Event Name Severity Alert Message Recommended Action

LM to LM Synchronization Error

High

Starting in NSX-T Data Center 3.0.1.

The synchronization between {site_name}({site_id} and {remote_site_name}({remote_site_id} failed for more than 5 minutes.

  1. Invoke the NSX CLI command get site-replicator remote-sites to get the connection state between remote locations. If a remote location is connected but not synchronized, it is possible that the location is still in the process of master resolution. In this case, wait for approximately 10 seconds and try invoking the CLI again to check for the state of the remote location. If a location is disconnected, try the next step.

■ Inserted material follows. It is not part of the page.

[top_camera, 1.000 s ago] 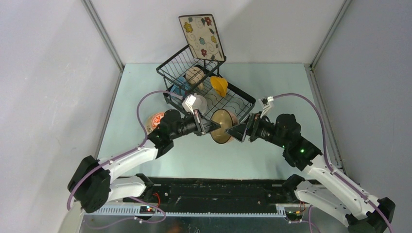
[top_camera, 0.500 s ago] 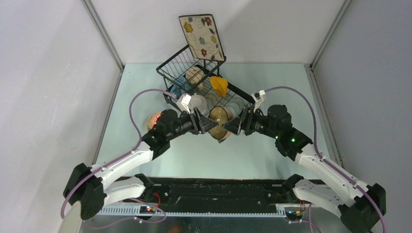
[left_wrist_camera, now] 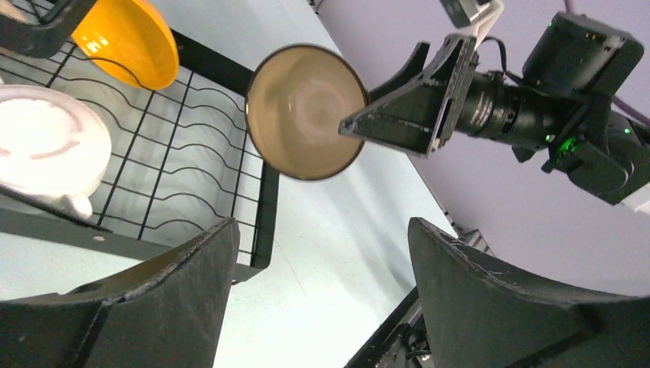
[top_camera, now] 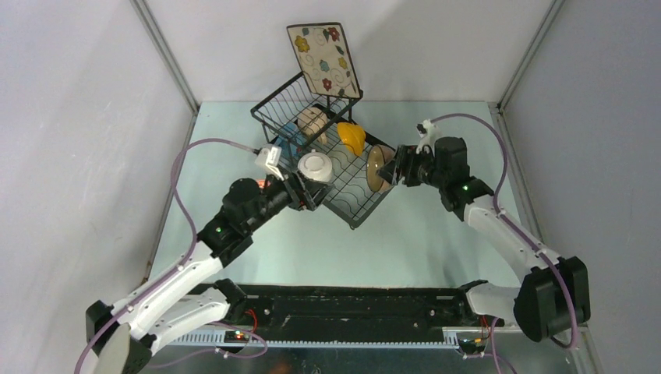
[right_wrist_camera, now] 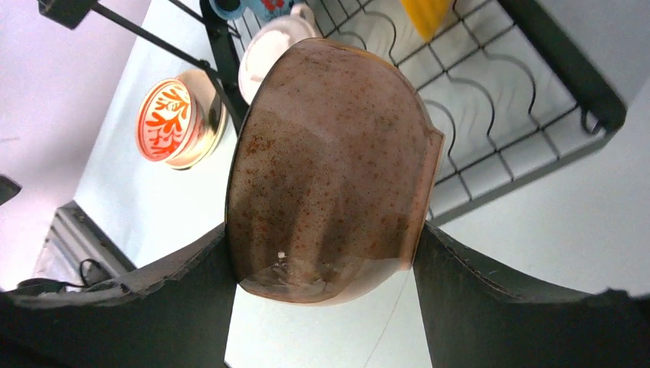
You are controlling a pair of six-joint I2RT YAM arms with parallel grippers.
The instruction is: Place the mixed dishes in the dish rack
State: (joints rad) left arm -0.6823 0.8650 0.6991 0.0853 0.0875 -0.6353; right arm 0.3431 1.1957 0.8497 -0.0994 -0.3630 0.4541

  2. Check the connectivity from Local Manager (LM) in location {site_name}{site_id} to the LMs in location {remote_site_name}{remote_site_id}) via ping. If they are not pingable, check for flakiness in WAN connectivity. If there are no physical network connectivity issues, try the next step.

  3. Check the /var/log/cloudnet/nsx-ccp.log file on the Manager nodes in the local cluster in location {site_name}({site_id} that triggered the alarm to see if there are any cross-site communication errors. In addition, also look for errors being logged by the nsx-appl-proxy subcomponent within /var/log/syslog.

LM to LM Synchronization Warning Medium

Starting in NSX-T Data Center 3.0.1.

The synchronization between {site_name}({site_id} and {remote_site_name}({remote_site_id} failed.

  1. Invoke the NSX CLI command get site-replicator remote-sites to get the connection state between remote locations. If a remote location is connected but not synchronized, it is possible that the location is still in the process of master resolution. In this case, wait for approximately 10 seconds and try invoking the CLI again to check for the state of the remote location. If a location is disconnected, try the next step.

  2. Check the connectivity from Local Manager (LM) in location {site_name}{site_id} to the LMs in location {remote_site_name}{remote_site_id}) via ping. If they are not pingable, check for flakiness in WAN connectivity. If there are no physical network connectivity issues, try the next step.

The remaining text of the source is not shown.